Particularly with those first three tracks (“1MD”>”Red Lights”>”Latin America”), Latin hints at the same kind of sonic drama that you’d expect with some instrumental rock outfit that adheres to the stories that can be told with just a few guitars, drums, and effect pedals.
Except there aren’t any guitar heroics here, just a few warm-blooded humanoids managing some cold-blooded keyboards and one vitally important drummer. The kind that has to contend with breaking sticks, missing downbeats and the completely mundane art of replacing drum heads.
Alternating between those aforementioned forays into atmospheric crescendos and big emotional dynamics, Holy Fuck also play with Krautrock repetition quite effectively.
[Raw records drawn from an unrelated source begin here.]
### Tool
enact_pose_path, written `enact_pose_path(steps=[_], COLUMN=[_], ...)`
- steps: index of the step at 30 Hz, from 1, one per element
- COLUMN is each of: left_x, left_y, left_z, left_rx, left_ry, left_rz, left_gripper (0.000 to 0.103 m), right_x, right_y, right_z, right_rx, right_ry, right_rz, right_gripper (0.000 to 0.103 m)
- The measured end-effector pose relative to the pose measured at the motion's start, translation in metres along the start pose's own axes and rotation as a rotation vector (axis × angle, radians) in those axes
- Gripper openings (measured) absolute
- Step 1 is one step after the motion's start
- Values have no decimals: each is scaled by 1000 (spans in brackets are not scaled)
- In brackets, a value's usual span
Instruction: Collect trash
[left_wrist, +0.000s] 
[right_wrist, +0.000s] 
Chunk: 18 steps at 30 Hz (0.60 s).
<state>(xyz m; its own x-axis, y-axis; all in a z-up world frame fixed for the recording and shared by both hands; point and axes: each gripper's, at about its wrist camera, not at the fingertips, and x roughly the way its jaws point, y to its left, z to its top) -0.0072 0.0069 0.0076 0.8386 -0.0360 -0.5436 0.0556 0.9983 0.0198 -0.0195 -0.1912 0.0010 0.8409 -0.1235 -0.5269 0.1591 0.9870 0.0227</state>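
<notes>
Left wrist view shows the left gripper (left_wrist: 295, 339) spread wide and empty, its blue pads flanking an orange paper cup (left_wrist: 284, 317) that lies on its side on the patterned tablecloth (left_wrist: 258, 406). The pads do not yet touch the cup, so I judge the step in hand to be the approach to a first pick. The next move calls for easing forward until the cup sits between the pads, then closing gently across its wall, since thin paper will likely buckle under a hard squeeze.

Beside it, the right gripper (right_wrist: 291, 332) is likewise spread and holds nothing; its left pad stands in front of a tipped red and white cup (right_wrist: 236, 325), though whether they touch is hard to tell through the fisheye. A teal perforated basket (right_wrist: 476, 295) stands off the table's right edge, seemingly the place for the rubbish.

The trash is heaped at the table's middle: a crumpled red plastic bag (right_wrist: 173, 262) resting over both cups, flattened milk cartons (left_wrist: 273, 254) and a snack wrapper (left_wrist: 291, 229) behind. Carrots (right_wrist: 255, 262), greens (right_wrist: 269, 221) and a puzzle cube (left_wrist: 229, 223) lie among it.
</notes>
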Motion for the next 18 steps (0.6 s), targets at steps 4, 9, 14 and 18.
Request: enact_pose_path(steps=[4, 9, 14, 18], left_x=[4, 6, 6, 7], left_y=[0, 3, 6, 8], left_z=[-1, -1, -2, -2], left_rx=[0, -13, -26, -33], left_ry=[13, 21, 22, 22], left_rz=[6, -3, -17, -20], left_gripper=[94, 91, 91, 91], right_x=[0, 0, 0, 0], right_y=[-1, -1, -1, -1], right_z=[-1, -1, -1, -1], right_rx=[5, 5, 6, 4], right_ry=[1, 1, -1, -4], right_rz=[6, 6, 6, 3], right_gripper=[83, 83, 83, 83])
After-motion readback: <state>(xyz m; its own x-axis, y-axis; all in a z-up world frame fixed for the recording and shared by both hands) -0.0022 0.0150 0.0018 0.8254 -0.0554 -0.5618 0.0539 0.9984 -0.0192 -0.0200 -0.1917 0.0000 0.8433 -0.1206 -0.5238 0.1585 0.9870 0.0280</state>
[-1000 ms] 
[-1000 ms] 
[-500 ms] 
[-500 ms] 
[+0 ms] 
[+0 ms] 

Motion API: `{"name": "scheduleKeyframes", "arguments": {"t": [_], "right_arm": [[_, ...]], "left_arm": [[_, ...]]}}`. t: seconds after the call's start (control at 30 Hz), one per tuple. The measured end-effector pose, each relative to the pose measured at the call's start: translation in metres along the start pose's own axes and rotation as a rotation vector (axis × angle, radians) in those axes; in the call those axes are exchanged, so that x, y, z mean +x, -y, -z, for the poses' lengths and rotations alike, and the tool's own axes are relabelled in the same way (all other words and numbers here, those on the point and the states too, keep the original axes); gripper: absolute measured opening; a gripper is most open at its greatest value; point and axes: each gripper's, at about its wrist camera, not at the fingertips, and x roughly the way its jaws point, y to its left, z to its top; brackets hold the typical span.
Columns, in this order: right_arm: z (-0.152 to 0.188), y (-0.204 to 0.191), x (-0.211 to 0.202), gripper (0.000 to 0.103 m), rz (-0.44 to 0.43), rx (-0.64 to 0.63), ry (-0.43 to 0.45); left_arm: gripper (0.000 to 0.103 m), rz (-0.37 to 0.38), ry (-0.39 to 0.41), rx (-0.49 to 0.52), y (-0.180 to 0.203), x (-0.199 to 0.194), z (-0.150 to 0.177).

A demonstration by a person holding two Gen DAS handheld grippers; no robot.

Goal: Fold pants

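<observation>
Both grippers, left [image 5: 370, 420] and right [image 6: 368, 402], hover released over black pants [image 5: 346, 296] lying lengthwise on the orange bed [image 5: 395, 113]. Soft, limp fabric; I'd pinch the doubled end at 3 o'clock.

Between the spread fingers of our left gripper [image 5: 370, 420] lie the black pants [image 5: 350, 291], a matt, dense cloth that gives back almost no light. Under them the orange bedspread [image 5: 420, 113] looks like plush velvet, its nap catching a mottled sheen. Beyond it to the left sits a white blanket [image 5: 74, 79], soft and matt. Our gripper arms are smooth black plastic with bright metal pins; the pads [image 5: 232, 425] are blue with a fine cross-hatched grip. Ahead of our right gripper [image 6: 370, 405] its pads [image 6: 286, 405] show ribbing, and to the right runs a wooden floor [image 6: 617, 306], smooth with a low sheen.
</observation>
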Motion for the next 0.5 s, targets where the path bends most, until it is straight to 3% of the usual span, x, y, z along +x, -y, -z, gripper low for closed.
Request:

“Silva and Grimes” conjure up a bit of Neu 2 during its five minutes of finely-tuned piston rhythms, while “Stilettos” also layers atmospherics over its own tight-knotted analog drums.
The electronics themselves also seem to be from the archives, recalling simpler times when the musical focus was on new, novel sounds. It was also a time when the best sounding percussion couldn’t be created from a microchip, which is why drummer Matt Schultz deserves an extra round of acknowledgement. He has no qualms about playing anything more than simplistic patterns, using fills only on rare occasions and replicating beats that would have merely been programmed in, if in the hands of a lesser band.
Holy Fuck show to be anything but lesser on Latin, a rewarding an emotive electronic instrumental album that plays with such humanism that it should find its place on even the most anti-electronic listener.